Colgó jurando para sus adentros, aunque sin saber exactamente contra quién o contra qué blasfemaba. Empezó a marcar el número del jefe de redacción, pero se detuvo. ¿Qué iba a decirle? En ese momento oyó un ruido procedente de la puerta y al levantar la vista se encontró con un Bruce Wilcox demacrado.

– ¿Dónde está Tanny? -preguntó.

– Por ahí. Me ha dicho que le espere aquí. Creía que había ido a buscarle. ¿Ha averiguado algo?

Wilcox sacudió la cabeza.

– Aún no puedo creer que todo esto sea por mi culpa -murmuró.
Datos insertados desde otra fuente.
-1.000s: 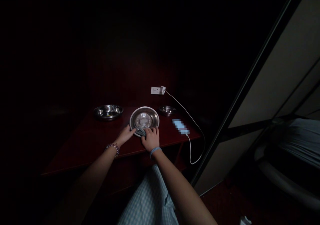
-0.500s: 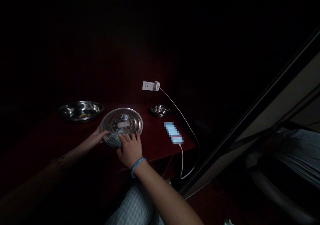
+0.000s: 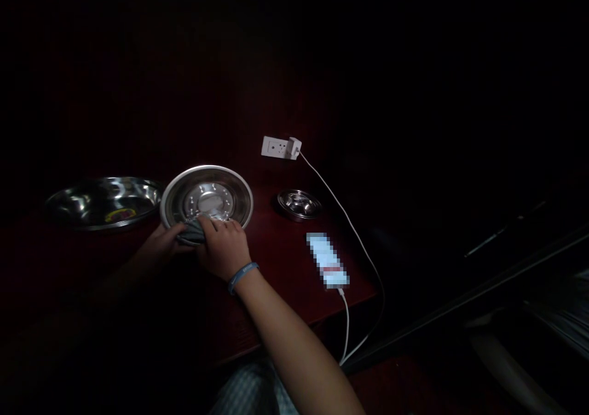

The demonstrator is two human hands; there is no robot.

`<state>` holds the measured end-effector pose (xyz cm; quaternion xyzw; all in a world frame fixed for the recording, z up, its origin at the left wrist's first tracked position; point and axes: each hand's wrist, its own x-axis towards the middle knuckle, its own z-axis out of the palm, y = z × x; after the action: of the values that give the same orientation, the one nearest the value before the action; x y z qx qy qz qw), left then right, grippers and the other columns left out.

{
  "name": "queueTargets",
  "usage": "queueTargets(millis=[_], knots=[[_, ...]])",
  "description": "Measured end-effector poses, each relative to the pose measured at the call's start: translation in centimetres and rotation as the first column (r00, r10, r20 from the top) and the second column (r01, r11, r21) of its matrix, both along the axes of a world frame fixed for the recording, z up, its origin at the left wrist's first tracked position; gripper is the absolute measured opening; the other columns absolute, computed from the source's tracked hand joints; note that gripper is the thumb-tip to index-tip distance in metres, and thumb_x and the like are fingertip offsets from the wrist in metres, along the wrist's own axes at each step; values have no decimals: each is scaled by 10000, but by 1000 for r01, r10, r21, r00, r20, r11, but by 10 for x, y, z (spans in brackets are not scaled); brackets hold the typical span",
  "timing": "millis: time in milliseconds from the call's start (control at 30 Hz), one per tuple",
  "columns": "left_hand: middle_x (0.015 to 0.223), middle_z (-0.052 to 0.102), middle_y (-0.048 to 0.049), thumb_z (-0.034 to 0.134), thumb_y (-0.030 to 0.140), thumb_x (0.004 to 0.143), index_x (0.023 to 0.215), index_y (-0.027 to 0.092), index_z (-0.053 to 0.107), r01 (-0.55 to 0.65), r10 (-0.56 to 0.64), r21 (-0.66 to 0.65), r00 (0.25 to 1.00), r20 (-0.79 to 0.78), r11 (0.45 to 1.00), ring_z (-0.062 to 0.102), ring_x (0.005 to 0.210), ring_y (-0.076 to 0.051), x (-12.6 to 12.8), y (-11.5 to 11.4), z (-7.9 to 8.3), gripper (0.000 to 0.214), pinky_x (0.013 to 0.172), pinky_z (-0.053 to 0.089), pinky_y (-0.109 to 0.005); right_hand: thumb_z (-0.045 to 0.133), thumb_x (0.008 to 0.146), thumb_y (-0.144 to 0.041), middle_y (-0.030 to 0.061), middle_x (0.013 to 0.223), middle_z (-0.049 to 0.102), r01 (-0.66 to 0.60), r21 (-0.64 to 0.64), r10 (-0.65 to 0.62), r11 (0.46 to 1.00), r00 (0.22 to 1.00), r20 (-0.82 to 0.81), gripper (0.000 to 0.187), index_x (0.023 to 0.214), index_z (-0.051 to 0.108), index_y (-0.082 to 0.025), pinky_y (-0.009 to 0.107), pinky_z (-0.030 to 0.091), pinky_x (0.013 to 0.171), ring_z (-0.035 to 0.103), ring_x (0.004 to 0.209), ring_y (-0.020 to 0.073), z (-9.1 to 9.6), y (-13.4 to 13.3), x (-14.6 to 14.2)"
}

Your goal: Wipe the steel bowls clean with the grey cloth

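Note:
A round stainless steel bowl [image 3: 209, 182] is tilted toward me above the dark red table. My left hand [image 3: 168, 240] grips its near left rim, partly lost in shadow. Over the near rim, my right hand [image 3: 225, 243] presses a grey cloth [image 3: 191, 232] against the bowl, with its fingers closed on the cloth and reaching inside. A wider steel basin [image 3: 105, 203] with a yellow and red sticker rests on the table to the left. Some of its right side lies behind the bowl I hold.
Small steel bowls [image 3: 299, 204], seemingly stacked, sit to the right. Nearer me a lit phone [image 3: 327, 260] lies by the table's right edge. Its white cable [image 3: 345, 209] runs to a charger in the wall socket [image 3: 275, 147] and hangs past the edge.
The view has shifted and come closer. The held bowl has tipped more toward me, showing more of its inside, and my right hand with the cloth has moved left along the rim.

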<state>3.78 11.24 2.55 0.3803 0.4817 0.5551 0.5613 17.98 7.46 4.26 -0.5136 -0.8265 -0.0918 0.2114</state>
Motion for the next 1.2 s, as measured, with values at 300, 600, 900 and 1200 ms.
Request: queueTargets(millis=[300,600,900,1200], knots=[[1053,722,-62,552,383,832,1099,171,635,-92,89,-21,989,-120,996,681,1010,-225,4,-15,-1,351,926,526,-372,587,844,-467,52,1423,468,-105,22,107,994,989,-100,646,1410,378,-237,373,349,1082,428,1281,227,-21,0,3],[1206,670,-93,629,424,779,1185,184,609,-13,16,16,989,-150,1000,630,1128,-246,3,-16,-3,472,893,540,-311,559,886,-389,66,1341,547,-166,0,163,986,970,-179,541,1372,420,-195,332,385,1065,489,1238,205,-13,-4,6],[1163,676,-112,680,303,752,1193,198,589,33,-36,-37,996,-86,999,699,870,-188,10,-18,4,462,556,536,-189,553,890,-350,112,1302,580,-216,-46,199,975,950,-240,575,1401,375,-155,335,439,1006,543,1189,208,-17,-7,12],[794,719,-64,591,315,825,1026,154,648,-75,75,-109,997,-5,991,690,674,-188,10,-2,0,264,568,551,-271,541,870,-267,58,1258,620,-241,-2,238,971,959,-152,411,1274,524,-195,317,363,1065,540,1178,168,-12,-9,13]])
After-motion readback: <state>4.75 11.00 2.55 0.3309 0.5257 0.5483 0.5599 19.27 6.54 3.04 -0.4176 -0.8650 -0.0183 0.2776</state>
– ¿Ha habido suerte en el laboratorio?

– Aún no puedo creer que no mirara en la puta letrina la primera vez. -Wilcox arrojó un par de folios sobre la mesa-. No hace falta que los lea -dijo-. Han encontrado restos que podrían ser de sangre en la camisa, los vaqueros y la alfombrilla. Que podrían ser de sangre, por el amor de Dios. Eso después de analizarlo con el microscopio. Todo está tan deteriorado que casi no se aprecia. Tres años de mierda, basura y tiempo. No ha quedado mucho. He visto cómo el técnico del laboratorio extendía la camisa y casi se le desintegra al manipularla con las pinzas. En cualquier caso, no hay nada determinante. Van a mandarlo todo a otro laboratorio más moderno en Tallahassee, pero quién sabe con qué nos saldrán. El técnico no parecía muy optimista. -Hizo una pausa y respiró hondo-. Naturalmente, usted y yo sabemos qué hacía todo eso ahí dentro, pero de aquí a poder presentarlo como prueba de algo hay un trecho largo de cojones. ¡Joder! Si yo lo hubiese encontrado hace tres años, cuando todo estaba fresco… Los del laboratorio habrían encontrado la sangre enseguida. -Miró a Cowart-. La sangre de Joanie Shriver. Sin embargo, ahora no son más que jirones de ropa vieja. Mierda. -El detective echó a caminar por el despacho-. No puedo creer que la haya jodido tan estúpidamente -repitió-. La he jodido, la he jodido, la he jodido. Mi primer gran caso de los cojones.

Abría y cerraba los puños. Abrir, cerrar. Abrir, cerrar. Cowart percibió la tensión del detective, como un luchador momentos antes del combate.

Tanny Brown, sentado a una mesa libre en un despacho vacío, estaba haciendo llamadas. La puerta a su espalda estaba cerrada y delante tenía una libreta de notas y su agenda de teléfonos personal. Tuvo que dejar mensajes en los tres primeros números. Marcó el cuarto número y esperó a que descolgaran.